Sunday, March 17, 2019

'Looking Into One's Heart and Plumbing It'

On Saturday I bought a copy of Unamuno’s Our Lord Don Quixote (trans. Anthony Kerrigan, 1967) because of the concluding sentence in Clive James’ essay on the Spaniard included in Cultural Amnesia (2007):

“The best writers contain within their souls all the characters they will ever create on the page; and those characters have always been there, throughout history; so the writer, no matter how modern he thinks he is, deals always and only in eternity.”

No doubt “soul” and “eternity” will trouble some readers, but I don’t think the crackpot notion of “collective unconscious” can be substituted for the first nor can “time immemorial” replace the second. I’ve read Don Quixote only once, and that was forty-seven years ago. I was bored but no longer trust all of my youthful reactions, positive or negative. After all, I even liked Steinbeck when very young. I keep a mental list of titles to read a second time because I can no longer depend on my first encounter. Cervantes tops it, and I bought the Unamuno volume hoping to rally my morale for reading a book Nabokov famously judged “cruel and crude.”

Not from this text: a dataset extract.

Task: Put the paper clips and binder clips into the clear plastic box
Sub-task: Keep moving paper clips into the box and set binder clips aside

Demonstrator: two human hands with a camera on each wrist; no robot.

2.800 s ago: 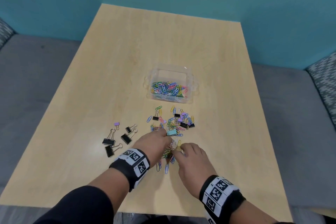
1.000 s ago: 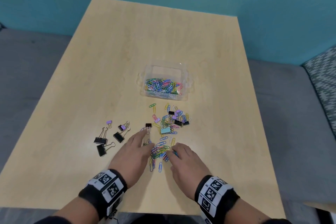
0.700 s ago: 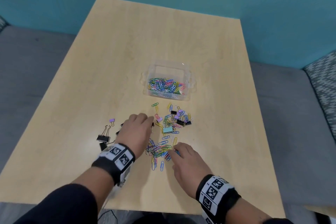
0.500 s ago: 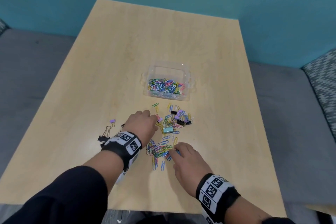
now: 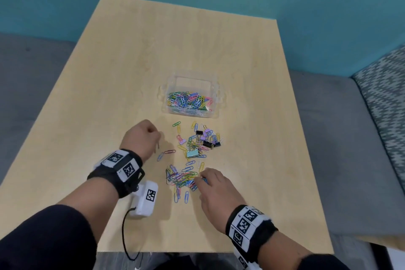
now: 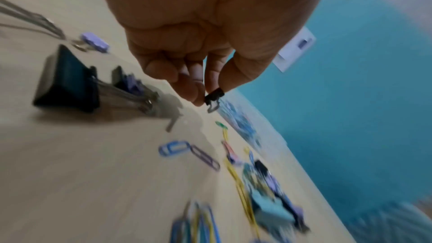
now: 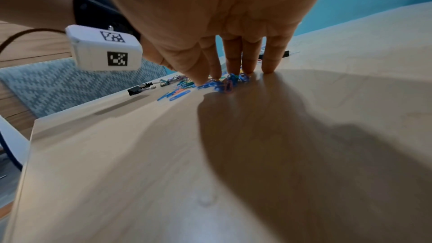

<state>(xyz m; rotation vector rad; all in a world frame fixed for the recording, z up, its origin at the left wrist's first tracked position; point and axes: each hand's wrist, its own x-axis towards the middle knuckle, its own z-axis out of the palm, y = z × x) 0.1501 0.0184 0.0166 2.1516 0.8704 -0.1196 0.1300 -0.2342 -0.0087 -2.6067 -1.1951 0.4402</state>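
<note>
The clear plastic box (image 5: 216,89) stands mid-table with several coloured paper clips in it. In front of it lies a mixed heap of paper clips and small binder clips (image 5: 202,140), among them a teal binder clip (image 5: 192,154). My left hand (image 5: 156,138) hovers left of that heap and pinches a small black binder clip (image 6: 214,95) between thumb and fingers. My right hand (image 5: 200,178) rests its straight fingertips (image 7: 268,66) on a nearer pile of paper clips (image 5: 182,178). A large black binder clip (image 6: 67,82) and a purple one (image 6: 94,42) lie left of my left hand.
The wooden table (image 5: 175,50) has bare surface behind and beside the box. Its near edge runs just below my forearms. A grey sofa (image 5: 328,138) surrounds it, with a patterned cushion (image 5: 385,98) at right and a teal wall behind.
My left hand left the near pile, moved up and left, and now pinches a small black binder clip above the table. My right hand has stayed on the paper clip pile.
</note>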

Unamuno criticizes the reputation of Don Quixote in Spain, where “erudition tends to mask the fetid sore of moral cowardice that has poisoned our collective soul [that word again].” He goes on:

“They pick out a book here and there, extracting sentences and doctrines which they put together and stew, or they spend a year or two or twenty rummaging around through files and stacks of papers in some archive or other so that they may announce this or that discovery. The object is to avoid looking into one’s heart and plumbing it, to avoid thinking and, even more, feeling.”